Угроза, конечно же, существенная, и исходила от девушки, которая вполне могла привести ее в исполнение. Но разве мог я уже остановиться, даже под угрозой потери своих яиц? Я продолжал ласкать шею девушки, затем снова поцеловал ухо и Лаэлия вдруг громко задышала, начала извиваться подо мной и снова прижалась бедрами.
Когда она повернулась ко мне лицом, я поцеловал ее в губы, глядя в ее прекрасные полузакрытые глаза.
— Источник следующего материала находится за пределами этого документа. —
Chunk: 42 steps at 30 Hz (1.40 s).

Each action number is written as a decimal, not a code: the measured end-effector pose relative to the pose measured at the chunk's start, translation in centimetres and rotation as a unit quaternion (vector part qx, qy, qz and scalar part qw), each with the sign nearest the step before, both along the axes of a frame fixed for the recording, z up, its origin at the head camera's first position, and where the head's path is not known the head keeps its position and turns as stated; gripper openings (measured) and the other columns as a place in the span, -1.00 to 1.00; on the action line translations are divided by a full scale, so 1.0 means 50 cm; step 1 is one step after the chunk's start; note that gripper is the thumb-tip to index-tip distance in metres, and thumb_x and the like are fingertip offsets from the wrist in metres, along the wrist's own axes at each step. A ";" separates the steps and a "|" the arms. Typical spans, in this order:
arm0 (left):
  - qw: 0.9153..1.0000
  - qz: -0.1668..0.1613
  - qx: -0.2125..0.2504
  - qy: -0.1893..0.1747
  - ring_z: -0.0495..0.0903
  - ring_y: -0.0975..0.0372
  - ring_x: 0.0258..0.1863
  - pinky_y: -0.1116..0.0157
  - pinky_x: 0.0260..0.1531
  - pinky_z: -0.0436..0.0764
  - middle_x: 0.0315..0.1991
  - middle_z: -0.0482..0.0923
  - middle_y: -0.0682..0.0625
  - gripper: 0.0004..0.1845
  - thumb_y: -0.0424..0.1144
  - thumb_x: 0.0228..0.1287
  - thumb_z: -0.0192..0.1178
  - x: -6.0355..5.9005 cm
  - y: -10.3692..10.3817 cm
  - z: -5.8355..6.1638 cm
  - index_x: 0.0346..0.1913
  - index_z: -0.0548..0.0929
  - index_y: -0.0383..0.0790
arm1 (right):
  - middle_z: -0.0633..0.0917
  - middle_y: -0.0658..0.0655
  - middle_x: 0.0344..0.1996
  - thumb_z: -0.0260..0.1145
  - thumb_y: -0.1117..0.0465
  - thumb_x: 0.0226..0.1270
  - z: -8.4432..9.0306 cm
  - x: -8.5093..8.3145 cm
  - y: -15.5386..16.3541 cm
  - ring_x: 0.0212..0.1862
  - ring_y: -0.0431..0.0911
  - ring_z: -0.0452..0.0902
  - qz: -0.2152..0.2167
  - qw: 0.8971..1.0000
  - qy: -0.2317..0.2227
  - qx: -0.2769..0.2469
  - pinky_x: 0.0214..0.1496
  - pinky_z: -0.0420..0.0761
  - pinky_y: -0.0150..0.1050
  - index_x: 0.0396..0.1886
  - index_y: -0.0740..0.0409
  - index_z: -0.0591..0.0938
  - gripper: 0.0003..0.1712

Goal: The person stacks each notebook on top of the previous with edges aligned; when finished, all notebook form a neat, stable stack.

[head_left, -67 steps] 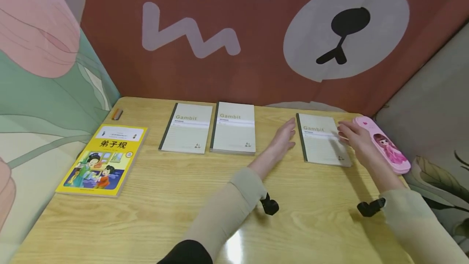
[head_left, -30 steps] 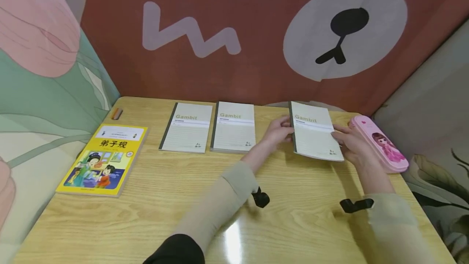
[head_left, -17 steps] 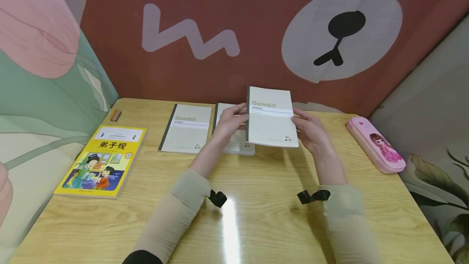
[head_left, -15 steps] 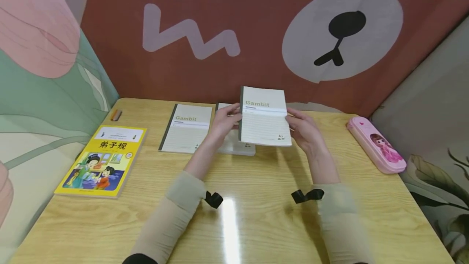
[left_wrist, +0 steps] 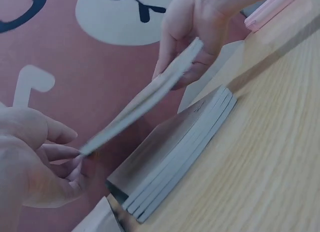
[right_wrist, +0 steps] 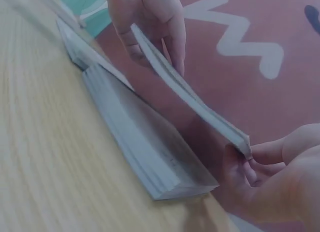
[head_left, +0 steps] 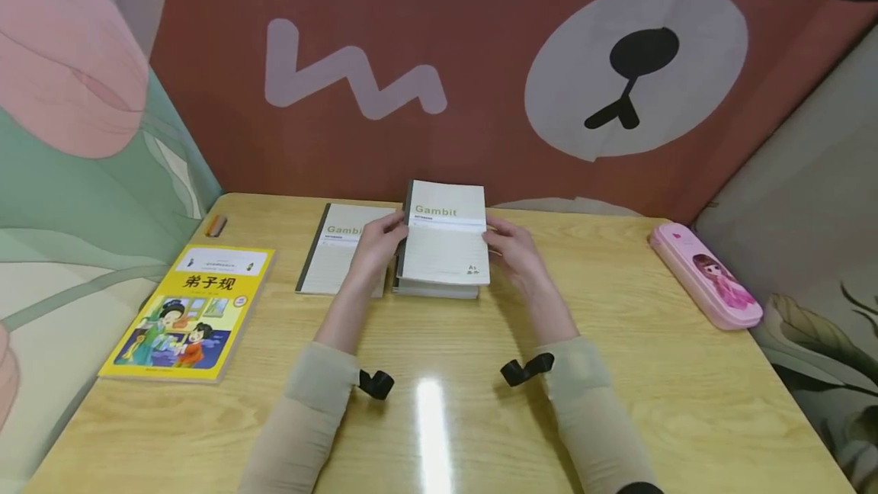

На этот раз девушка опять страстно ответила мне, причем, когда я осмелел и засунул ей в рот язык, она опять-таки не стала его откусывать, а легонько коснулась своим язычком.
Я уже ликовал победу, но совсем забыл, что подо мною не обычная девушка, а львица. Я продолжал ее целовать, отпустил одну руку и уже начал расстегивать завязки доспехов, но тут Лаэлия снова оттолкнула меня, быстро вскочила и закричала:
— Я тебе сказала, чтобы ты не приближался ко мне, мерзкий уродец! Ненавижу тебя! Не подходи, иначе я убью тебя и не посмотрю, что ты император.
При этом она достала меч, который положила на клинию, когда вошла в шатер, и направила его острие на меня.
— Ты, наверное, думаешь, что я шучу, Моммилус? — спросила она. — Так вот попробуй подойди и ты узнаешь, насколько я зла на тебя. Я выпущу твои кишки на пол этого шатра, я обещаю тебе, попробуй только подойди.